Josué Mayard

Personal information
- Date of birth: October 3, 1980 (age 45)
- Place of birth: Montreal, Quebec, Canada
- Height: 1.80 m (5 ft 11 in)
- Position: Defender

Senior career*
- Years: Team / Apps / (Gls)
- 2000: Montreal Impact / 13 / (4)
- 2001: Nashville Metros / 1 / (0)
- 2001–2002: Dallas Burn / 6 / (0)
- 2002: Kansas City Wizards / 0 / (0)
- 2003–2005: Toronto Lynx / 55 / (2)
- 2005: Vancouver Whitecaps / 2 / (0)
- 2006: Pors Grenland / 26 / (4)
- 2007–2008: Notodden FK / 14 / (0)

International career^{‡}
- 2000–2007: Haiti / 17 / (2)

= Josué Mayard =

Haitian footballer (born 1980)

Josué Mayard (born October 3, 1980) is a former Haitian international soccer player who played as a defender. Throughout his playing career, he had stints in Europe, Major League Soccer, and the USL A-League.

==Club career==
Mayard began his professional career in 2000 with the Montreal Impact of the USL A-League where he had an impressive rookie campaign, recording 4 goals and 2 assists in only 13 games. After having an impressive campaign with the Impact he signed for Dallas Burn of the Major League Soccer. He split the 2002 season between the Dallas Burn and Kansas City Wizards playing only three matches with Dallas. Mayard returned to the A-League to sign with the Toronto Lynx his signing was announced in a press conference on April 30, 2003. He made his debut for the club on May 3, 2003 against Pittsburgh Riverhounds.

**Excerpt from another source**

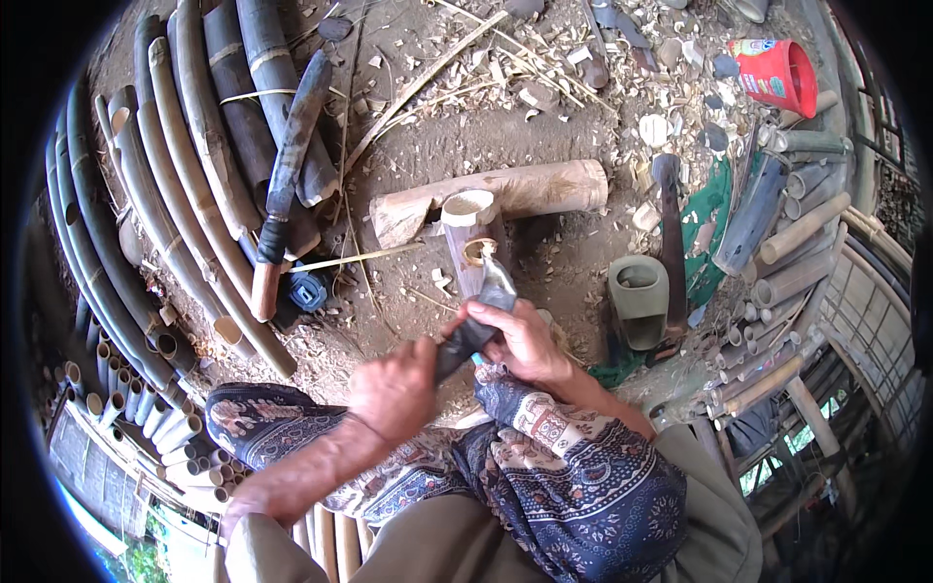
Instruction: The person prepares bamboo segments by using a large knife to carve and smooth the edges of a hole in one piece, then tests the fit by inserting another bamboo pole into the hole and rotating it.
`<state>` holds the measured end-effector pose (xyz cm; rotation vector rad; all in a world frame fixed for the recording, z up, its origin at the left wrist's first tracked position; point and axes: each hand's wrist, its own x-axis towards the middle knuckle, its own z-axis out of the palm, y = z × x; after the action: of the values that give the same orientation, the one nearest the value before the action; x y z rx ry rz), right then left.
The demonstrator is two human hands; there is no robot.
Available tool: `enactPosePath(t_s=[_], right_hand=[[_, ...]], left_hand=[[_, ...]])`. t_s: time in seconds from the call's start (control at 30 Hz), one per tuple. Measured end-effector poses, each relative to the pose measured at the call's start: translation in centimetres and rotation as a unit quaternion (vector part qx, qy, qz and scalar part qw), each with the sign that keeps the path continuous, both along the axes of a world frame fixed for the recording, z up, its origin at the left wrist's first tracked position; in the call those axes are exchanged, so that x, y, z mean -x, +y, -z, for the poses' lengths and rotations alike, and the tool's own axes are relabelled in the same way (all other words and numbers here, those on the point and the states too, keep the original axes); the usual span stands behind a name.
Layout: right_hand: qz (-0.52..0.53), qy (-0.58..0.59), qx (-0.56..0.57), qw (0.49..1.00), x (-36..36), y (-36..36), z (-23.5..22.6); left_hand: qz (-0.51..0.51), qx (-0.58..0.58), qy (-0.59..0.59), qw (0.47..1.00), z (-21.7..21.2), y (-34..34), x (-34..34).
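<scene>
**Listener:** Where are the hands?

**Describer:** Low in the centre, reaching forward over the lap. The left hand [394, 387] is curled closed at the near end of a dark-handled knife [466, 341]; the right hand [528, 342] is closed around it farther forward, nearer the blade. Neither is spread wide.

**Listener:** Why two hands on one knife?

**Describer:** Probably for power and control: the rear one can push while the front one steers the tip, which meets a pale-edged hole in the side of a bamboo tube.

**Listener:** And where is that tube?

**Describer:** The bamboo tube [460, 247] is straight ahead, its open end pointing away from the person. It lies against a thick bamboo log [544, 189] set crosswise on the earth floor [428, 146]. The log seems to serve as a rest and backstop, since no hand is free to steady the tube. Its near end is hidden, so I cannot tell what braces it there.

**Listener:** What is around them?

**Describer:** A patterned cloth [573, 476] covers the lap, perhaps as a guard against shavings. Left, a machete [292, 151] leans over long bamboo poles [199, 126], its wooden handle pointing back toward the person, likely within easy reach. Far right sits a tipped red plastic tub [768, 76], amid scattered pale chips.
</scene>
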<state>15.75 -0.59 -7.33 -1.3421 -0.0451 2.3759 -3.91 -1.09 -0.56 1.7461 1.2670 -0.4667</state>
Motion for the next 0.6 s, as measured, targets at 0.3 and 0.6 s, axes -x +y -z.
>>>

He re-signed with Toronto for the 2004 season his signing was announced on April 7, 2004. Throughout the 2004 season the Lynx failed to acquire a playoff berth. Mayard returned for his third stint with the organization on April 19, 2005. On June 21, 2005 Mayard was traded to the Vancouver Whitecaps in exchange for Said Ali. With the Caps he helped the team make the playoffs reaching the semi-finals but losing to Richmond Kickers in a penalty shootout.

In 2006, he went abroad to Norway and signed with Pors Grenland in the Norwegian First Division playing 26 games and scoring 4 goals. In 2007, he moved to league rivals Notodden FK, and appeared in 14 matches.

==International career==
Although he is a Canadian citizen, due to his Haitian heritage he was able to compete for the Haiti national football team in their quest to qualify for the 2002 World Cup, making his debut for Haiti against Honduras. He also helped the team qualify for the 2007 CONCACAF Gold Cup. He did not however make their Gold Cup squad.

==Personal life==
Mayard has two brothers who also play professional soccer; Pierre-Rudolph and Elkana Mayard.